**WHAT IS EXPECTED**
Among the entries below, one line contains "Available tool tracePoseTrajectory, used" and another contains "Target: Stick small". Transcribe those two lines and every line between them, exactly.

**DATA SUPPLIED**
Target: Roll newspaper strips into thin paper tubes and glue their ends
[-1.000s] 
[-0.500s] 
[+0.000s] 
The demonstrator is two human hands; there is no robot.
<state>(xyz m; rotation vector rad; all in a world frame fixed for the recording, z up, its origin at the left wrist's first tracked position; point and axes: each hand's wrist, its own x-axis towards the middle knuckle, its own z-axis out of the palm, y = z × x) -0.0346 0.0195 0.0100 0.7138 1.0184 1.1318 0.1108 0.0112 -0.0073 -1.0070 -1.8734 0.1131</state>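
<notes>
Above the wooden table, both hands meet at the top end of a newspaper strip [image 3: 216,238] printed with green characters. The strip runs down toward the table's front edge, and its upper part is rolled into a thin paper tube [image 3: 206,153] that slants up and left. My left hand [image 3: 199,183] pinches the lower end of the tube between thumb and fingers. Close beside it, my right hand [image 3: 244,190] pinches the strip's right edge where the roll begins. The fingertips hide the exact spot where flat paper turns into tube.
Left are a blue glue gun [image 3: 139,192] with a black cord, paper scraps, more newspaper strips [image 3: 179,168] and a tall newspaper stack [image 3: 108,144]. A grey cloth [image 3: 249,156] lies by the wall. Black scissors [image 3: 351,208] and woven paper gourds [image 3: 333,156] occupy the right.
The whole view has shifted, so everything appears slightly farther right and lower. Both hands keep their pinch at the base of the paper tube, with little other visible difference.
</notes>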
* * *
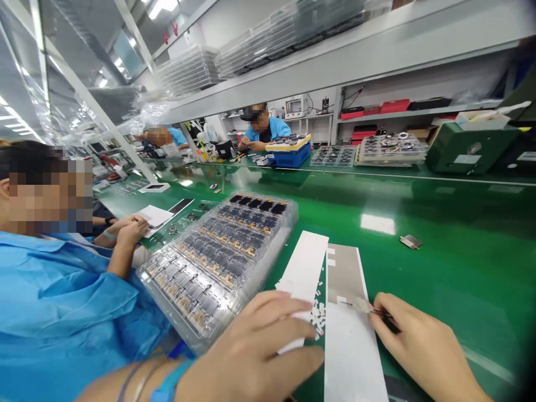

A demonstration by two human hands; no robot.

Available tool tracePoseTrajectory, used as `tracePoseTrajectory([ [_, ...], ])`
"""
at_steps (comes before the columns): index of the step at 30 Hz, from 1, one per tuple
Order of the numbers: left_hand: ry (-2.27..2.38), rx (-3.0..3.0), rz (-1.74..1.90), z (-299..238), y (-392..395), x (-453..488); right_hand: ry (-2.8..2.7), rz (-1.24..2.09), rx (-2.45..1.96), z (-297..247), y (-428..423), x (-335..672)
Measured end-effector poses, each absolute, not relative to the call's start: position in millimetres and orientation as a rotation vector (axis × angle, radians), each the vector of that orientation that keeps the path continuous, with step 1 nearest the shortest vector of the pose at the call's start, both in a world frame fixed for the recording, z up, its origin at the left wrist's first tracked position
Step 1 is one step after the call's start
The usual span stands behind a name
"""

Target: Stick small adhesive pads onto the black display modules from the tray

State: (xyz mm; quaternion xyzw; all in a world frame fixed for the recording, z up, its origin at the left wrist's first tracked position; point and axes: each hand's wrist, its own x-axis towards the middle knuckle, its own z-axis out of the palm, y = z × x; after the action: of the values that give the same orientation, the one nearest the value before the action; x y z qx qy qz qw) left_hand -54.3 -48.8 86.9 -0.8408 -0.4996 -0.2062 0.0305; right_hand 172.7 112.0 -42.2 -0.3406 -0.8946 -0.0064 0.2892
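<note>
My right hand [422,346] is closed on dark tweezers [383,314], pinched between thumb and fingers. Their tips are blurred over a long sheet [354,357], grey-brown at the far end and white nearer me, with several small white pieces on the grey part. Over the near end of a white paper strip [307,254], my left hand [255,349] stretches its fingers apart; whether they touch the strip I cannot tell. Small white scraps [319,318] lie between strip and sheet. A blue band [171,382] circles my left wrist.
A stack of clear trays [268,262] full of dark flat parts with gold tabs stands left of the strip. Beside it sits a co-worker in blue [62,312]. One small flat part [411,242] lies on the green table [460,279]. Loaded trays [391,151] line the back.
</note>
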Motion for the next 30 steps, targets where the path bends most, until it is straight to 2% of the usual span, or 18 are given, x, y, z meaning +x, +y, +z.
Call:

**RESULT FOR THIS TASK**
Available tool tracePoseTrajectory, used as `tracePoseTrajectory([ [_, ...], ])`
"""
at_steps (comes before the columns): index of the step at 30 Hz, from 1, one per tuple
Order of the numbers: left_hand: ry (-2.27..2.38), rx (-3.0..3.0), rz (-1.74..1.90), z (-299..238), y (-392..395), x (-453..488); right_hand: ry (-2.8..2.7), rz (-1.24..2.09), rx (-2.45..1.96), z (-297..247), y (-428..423), x (-335..672)
Measured end-effector poses, each absolute, not relative to the call's start: position in millimetres and orientation as a rotation vector (axis × angle, radians), each the vector of that orientation that keeps the path continuous, with step 1 nearest the shortest vector of the pose at the call's start, both in a world frame fixed for the recording, z up, its origin at the left wrist's first tracked position
Step 1 is one step after the call's start
The usual span stands behind a name
"""

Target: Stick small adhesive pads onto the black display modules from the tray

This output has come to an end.